I need to make a small spring as in the picture, what sort of metal do I need?


BH


----------



## marcros (28 May 2013)

Spring steel!


----------



## spinks (28 May 2013)

You can just use mild steel round bar of the correct diameter but it would need tempering afterwards....I am sure you could buy a spring of the correct size for not alot of cash on ebay or similar......If all fails drop me a message I have a friend who works quite high up in a big spring firm and I am sure he could "acquire" something for me to send you!!


----------



## Limey Lurker (28 May 2013)

I'm pretty sure that you could find a small-engine valve spring that would fit.
(You can't make springs with mild steel; you'd need tool or silver steel which would need to be 
annealed, shaped(coiled), then re-hardened and finally tempered.)


----------



## DonJohnson (28 May 2013)

Mild steel will not be much good for making springs. 

The correct material is Patented Carbon Steel Wire - sometimes called Piano Wire or Music Wire.

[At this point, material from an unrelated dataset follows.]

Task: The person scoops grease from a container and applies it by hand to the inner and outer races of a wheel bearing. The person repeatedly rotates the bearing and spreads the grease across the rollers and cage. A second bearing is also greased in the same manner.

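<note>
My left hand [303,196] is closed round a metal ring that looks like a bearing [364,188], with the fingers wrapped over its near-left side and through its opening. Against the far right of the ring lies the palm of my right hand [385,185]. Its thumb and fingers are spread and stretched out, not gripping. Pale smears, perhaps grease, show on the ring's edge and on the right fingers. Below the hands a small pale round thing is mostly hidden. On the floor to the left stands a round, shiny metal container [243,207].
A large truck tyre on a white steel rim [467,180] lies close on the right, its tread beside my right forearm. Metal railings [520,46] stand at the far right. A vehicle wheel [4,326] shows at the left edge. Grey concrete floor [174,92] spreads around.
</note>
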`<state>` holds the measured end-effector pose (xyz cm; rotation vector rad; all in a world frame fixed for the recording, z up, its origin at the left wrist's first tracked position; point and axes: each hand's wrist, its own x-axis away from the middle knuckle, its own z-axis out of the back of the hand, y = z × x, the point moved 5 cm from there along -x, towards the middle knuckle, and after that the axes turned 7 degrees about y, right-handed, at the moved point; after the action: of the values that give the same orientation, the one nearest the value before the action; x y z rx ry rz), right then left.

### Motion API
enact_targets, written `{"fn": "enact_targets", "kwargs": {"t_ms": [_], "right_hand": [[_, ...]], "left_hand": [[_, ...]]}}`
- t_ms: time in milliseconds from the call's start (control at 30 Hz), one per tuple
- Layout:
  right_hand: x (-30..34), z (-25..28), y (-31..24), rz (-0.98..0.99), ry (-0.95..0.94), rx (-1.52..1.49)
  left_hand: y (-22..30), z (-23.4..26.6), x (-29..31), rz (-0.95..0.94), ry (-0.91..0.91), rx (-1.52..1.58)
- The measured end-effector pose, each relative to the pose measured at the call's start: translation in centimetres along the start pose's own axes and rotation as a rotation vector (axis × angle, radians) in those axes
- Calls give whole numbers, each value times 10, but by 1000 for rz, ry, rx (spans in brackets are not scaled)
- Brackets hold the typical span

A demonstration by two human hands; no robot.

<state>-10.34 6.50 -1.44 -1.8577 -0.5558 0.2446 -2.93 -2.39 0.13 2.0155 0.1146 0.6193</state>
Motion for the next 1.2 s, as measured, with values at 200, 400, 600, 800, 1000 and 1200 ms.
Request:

After winding the coil around a mandrel of suitable diameter, the spring will need to be heat-treated at 250 degrees C for about 30 mins, and allowed to cool *without* plunging into water or oil. (Spring Steel is used for springs made out of flat material, and usually requires hardening by heating to red-heat and quenching in oil, then tempering to 'blue' or 'straw' colour followed by air-cooling)

Note that there will be some change of size after heat-treatment - to make a single spring would take even an experienced 'hand coiler' several trial runs to get the sizes exact, so if you can buy a box of assorted springs and find one that does the job it would be a lot easier.

If you *have* to make a 'bespoke' spring, and can calculate the force - or 'load' - at a couple of positions, you could use a program I wrote many years ago to find the correct size of wire, number of coils, etc. for the diameter needed.

It is still available to download on my old company's web site at http://www.goss-springs.com/spring_program.html - click on the picture of a spring, and run the .exe file that downloads (You may need to download the VB40032.DL file also).

The program will give an indication of whether the spring is viable - i.e. whether the stress at each loaded length is within limits for the material, and whether the 'solid' length (when totally compressed) is less than the shortest loaded position.

The program also can calculate for tension and torsion springs.

I hope that someone might find the above useful, but if not, this reply gave me a chance to show off some of the knowledge I gained whilst working at a spring-making company for 30 years !


----------



## Richard T (29 May 2013)

Thanks to people like Don it is very easy to find coil springs ready made. Much easier to search for one of the right dimensions (I'd start with ebay) than to attempt to make one. 

+6 mild steel is not heat treat -able.


----------



## Phil Pascoe (29 May 2013)

Go to a motor factors and buy a bag of mixed springs - you'll find one that'll do the job.


----------



## Keith 66 (31 May 2013)

Whats the diameter & length & thickness of the wire? some years ago i needed four pressure springs for the feed rollers on a Multico planer, i used a couple of cut down old airgun mainsprings & they were just the job.


----------



## Baldhead (2 Jun 2013)

Thanks for the help guys, the picture is of a bench disc/belt sander, I was given one but the tensioning for the belt is missing, I asked if anyone could send me a picture so i knew how the belt is tensiones, this picture was sent to me by a fellow member, I will try some car accessories to see if they can help.

BH


----------